Este verbo esquisito procrastinar, adiar, deixar pra depois, faz parte da nossa vida desde sempre

Por O Dia

Rio - Desde sempre se ouve que não se deve deixar para amanhã o que se pode fazer hoje. Desde sempre, a gente conhece gente que faz deste hábito uma quase regra no seu dia a dia. Por diversas razões: por preguiça, na esperança que ninguém perceba, porque a tarefa é chata, porque faz a linha Gabriela, tipo eu nasci assim, cresci assim. Ou porque acredita que varrendo pra debaixo do tapete a situação se resolve. E ainda tem aqueles que entregam pra Deus, e usam esta expressão ou esta crença para não tomar atitude alguma e ainda se vitimizam. E não estou falando só das questões mais triviais, como a torneira que pinga, a porta emperrada, a louça empilhada na pia. Nas grandes e pequenas questões que envolvem boa parte da população, este mesmo adiamento de atitudes acontece todo dia.
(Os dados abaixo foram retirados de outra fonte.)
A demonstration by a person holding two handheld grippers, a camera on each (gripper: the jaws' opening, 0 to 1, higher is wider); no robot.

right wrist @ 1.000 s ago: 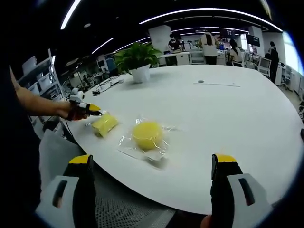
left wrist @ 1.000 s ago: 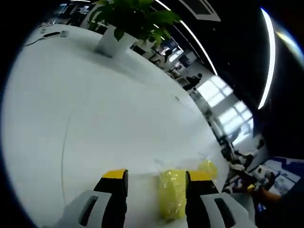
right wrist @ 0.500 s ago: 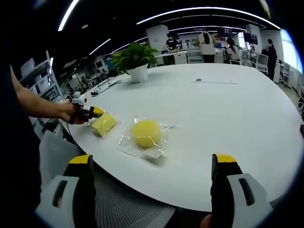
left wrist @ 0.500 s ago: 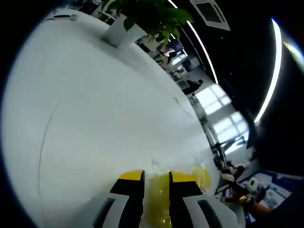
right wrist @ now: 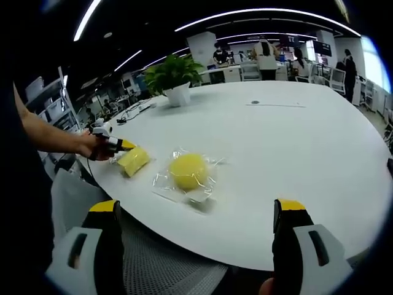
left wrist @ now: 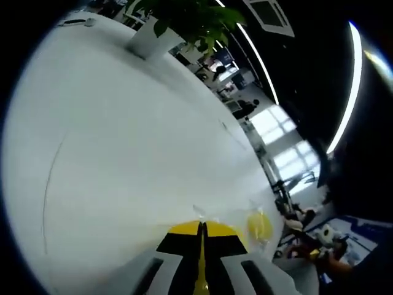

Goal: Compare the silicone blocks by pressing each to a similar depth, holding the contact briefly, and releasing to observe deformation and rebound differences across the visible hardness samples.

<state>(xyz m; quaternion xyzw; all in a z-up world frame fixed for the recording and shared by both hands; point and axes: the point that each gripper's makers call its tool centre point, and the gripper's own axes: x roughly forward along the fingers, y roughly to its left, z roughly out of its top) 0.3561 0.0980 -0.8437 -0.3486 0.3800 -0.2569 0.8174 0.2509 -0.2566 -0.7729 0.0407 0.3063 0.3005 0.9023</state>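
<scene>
In the left gripper view my left gripper (left wrist: 201, 229) is shut on the yellow rectangular silicone block (left wrist: 200, 284), which shows as a thin squeezed sliver between the jaws. The right gripper view shows that block (right wrist: 135, 161) in its clear bag near the table's left edge, with a hand holding the left gripper (right wrist: 116, 145) against its end. A round yellow block (right wrist: 188, 171), also in a clear bag, lies to its right; it also appears in the left gripper view (left wrist: 259, 225). My right gripper (right wrist: 196, 209) stands wide open before the table edge, holding nothing.
The blocks lie on a large round white table (right wrist: 295, 141). A potted plant (right wrist: 174, 78) in a white pot (left wrist: 149, 42) stands at its far side. Chairs, desks and people fill the office behind. A grey mesh chair seat (right wrist: 159, 270) sits below the near edge.
The left gripper's jaws have closed from wide apart to nearly touching, squashing the rectangular block thin. The right gripper has stayed open and still.
</scene>
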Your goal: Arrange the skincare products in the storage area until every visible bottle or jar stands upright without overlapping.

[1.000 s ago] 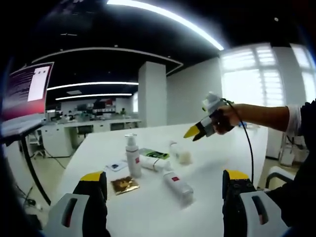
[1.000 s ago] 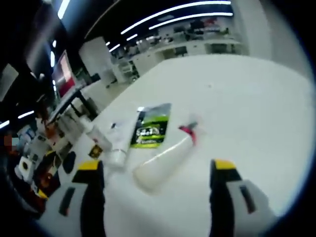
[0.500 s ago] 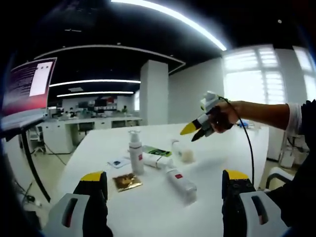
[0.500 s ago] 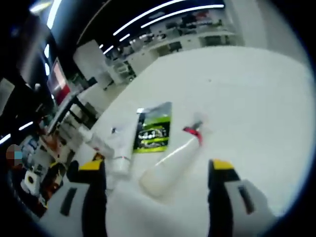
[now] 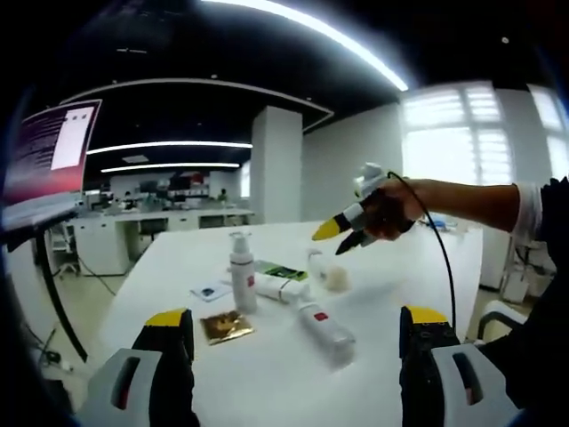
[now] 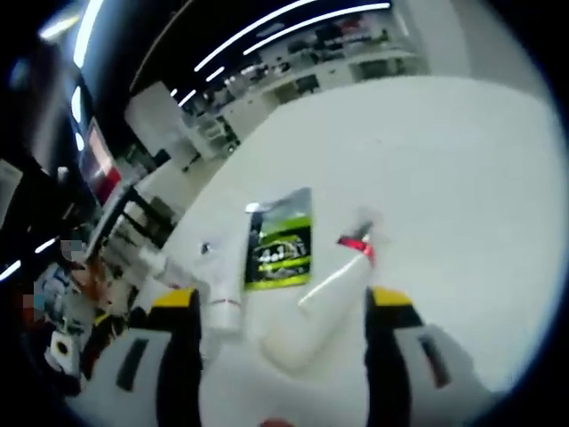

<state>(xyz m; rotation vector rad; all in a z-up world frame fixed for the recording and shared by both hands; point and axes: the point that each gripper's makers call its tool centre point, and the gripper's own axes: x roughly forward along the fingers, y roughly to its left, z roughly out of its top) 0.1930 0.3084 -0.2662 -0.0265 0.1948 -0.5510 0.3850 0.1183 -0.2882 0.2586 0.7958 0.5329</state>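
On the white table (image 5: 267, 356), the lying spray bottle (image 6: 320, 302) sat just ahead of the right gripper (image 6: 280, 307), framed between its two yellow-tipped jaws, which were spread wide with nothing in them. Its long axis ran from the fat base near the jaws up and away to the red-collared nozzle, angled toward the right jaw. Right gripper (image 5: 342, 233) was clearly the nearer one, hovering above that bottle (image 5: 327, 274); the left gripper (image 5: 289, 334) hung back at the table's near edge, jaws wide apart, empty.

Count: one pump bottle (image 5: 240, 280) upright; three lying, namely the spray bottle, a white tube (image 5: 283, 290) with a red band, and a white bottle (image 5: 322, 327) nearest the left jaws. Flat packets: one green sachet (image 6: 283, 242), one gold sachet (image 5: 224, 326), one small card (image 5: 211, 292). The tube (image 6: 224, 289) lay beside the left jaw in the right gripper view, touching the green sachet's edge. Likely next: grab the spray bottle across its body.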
Veja agora a polêmica sobre taxistas e motoristas de carros executivos. Já teve protesto, reclamações, passeatas. Agora, está instalado um vale-tudo nas ruas, com motoristas querendo resolver no braço aquilo que precisa de normas, leis e decisões tomadas de cabeça fria. Já teve motorista espancado no Rio e em São Paulo. É hora de agir, de colocar ordem na casa antes que aconteça uma tragédia.

Outro dia li nos jornais um executivo falando uma palavra rara de ouvir mas muito presente na vida real: pasmaceira. Não era sobre esta questão, mas é perfeita para situações como esta. É preciso sair da pasmaceira. No começo da semana, prenderam vários bandidos e apresentaram suas armas. Armas de guerra, que podem derrubar helicópteros. Certamente não foi a primeira vez. Todos, autoridades e cidadãos, ficaram horrorizados. É preciso ter atitude, tomar coragem, mudar a regra do jogo e não deixar que as decisões sejam procrastinadas.
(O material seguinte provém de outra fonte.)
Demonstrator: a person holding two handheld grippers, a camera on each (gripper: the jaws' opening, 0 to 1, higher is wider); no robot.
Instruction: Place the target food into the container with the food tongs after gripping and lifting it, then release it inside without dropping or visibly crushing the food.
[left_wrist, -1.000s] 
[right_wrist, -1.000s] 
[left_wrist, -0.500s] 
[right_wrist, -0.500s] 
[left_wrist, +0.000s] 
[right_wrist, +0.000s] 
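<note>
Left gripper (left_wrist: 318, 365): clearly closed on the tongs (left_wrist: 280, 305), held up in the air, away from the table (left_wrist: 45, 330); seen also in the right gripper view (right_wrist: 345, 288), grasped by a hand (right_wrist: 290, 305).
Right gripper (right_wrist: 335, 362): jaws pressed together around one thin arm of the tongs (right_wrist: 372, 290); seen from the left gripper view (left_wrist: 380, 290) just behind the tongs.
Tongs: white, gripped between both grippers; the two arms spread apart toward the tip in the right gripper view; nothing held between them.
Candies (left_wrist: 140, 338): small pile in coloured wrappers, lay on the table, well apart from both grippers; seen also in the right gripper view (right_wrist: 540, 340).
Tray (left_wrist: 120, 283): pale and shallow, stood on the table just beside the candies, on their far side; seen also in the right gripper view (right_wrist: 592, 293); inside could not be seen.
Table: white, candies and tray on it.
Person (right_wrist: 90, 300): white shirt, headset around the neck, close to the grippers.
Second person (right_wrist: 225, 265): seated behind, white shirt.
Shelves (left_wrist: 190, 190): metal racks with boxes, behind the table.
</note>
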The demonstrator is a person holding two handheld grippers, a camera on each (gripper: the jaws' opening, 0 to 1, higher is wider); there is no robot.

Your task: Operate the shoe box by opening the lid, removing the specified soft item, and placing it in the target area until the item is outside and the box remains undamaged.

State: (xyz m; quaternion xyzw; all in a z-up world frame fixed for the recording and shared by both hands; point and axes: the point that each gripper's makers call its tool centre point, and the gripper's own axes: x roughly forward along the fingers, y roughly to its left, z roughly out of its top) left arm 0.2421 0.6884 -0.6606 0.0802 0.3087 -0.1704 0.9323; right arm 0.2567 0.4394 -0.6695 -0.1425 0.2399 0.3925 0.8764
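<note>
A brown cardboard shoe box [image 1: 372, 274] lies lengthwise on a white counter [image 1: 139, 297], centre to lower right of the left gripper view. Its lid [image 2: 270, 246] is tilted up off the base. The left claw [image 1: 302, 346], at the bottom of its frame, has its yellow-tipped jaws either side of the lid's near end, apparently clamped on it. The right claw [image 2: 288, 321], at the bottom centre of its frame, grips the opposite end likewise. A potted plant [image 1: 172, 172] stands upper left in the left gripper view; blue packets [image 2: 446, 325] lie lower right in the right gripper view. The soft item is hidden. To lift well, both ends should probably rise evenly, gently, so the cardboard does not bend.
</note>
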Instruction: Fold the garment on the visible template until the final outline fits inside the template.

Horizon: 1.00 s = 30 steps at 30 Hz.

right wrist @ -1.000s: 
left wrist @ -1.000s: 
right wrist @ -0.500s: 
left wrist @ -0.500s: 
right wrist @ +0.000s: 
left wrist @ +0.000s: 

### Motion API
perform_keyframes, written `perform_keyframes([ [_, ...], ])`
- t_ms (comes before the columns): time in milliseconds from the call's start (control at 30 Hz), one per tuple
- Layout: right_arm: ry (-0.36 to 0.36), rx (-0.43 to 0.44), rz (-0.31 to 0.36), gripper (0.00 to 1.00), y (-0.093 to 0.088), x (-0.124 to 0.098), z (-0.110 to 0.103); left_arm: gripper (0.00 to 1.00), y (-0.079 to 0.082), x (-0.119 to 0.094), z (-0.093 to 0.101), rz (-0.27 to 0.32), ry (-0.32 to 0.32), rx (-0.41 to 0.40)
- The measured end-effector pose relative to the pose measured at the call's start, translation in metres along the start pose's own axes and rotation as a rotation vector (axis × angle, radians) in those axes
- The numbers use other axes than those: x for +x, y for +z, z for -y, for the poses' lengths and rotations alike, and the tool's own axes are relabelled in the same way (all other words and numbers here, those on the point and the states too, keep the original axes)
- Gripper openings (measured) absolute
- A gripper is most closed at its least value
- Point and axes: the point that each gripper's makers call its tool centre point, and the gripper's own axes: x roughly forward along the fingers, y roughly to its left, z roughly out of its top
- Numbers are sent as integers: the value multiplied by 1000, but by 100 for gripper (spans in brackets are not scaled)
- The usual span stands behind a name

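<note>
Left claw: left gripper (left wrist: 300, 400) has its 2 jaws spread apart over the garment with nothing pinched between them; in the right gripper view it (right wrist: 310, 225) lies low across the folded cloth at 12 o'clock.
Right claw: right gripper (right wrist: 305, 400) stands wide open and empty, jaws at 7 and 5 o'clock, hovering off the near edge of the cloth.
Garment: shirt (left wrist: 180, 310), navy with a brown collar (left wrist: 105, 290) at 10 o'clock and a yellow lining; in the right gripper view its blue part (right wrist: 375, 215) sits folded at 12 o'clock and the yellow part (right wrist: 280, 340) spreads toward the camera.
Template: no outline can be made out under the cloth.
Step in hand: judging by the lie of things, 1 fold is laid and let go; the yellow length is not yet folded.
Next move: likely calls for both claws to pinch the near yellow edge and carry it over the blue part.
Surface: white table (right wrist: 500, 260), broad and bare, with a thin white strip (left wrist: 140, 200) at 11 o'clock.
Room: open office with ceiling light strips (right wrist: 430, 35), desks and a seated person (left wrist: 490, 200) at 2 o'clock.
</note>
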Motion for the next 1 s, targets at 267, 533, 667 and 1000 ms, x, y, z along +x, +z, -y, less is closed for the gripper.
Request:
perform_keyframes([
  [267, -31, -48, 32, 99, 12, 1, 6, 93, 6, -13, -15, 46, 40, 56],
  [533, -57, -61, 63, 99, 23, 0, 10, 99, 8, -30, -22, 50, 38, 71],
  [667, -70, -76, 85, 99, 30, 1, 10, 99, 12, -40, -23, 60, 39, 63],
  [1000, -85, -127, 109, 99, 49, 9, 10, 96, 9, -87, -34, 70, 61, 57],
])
Sim, este verbo esquisito procrastinar, adiar, deixar pra depois, tem feito parte da nossa vida desde sempre. Todos nós empurramos com a barriga alguma coisa. Outro dia, ouvindo o psicanalista Manoel Thomaz Carneiro, gostei da maneira que ele vê o tema. Para ele, procrastinar é deixar nossos neurônios preguiçosos, é envelhecer precocemente o cérebro. O deixar para depois não nos liberta e sim nos enche de culpa, de indolência. Manoel propõe que sejamos chefes de nós mesmos, que mandemos em nossos neurônios, como se fossem funcionários contratados por nós, para enfrentar a realidade, sem adiar, nem deixar para amanhã. Em outras palavras: todos temos que dar duro com a gente mesmo para seguir em frente. Não dá mais para adiar, procrastinar ou esperar. E vale para todos. Inclusive autoridades.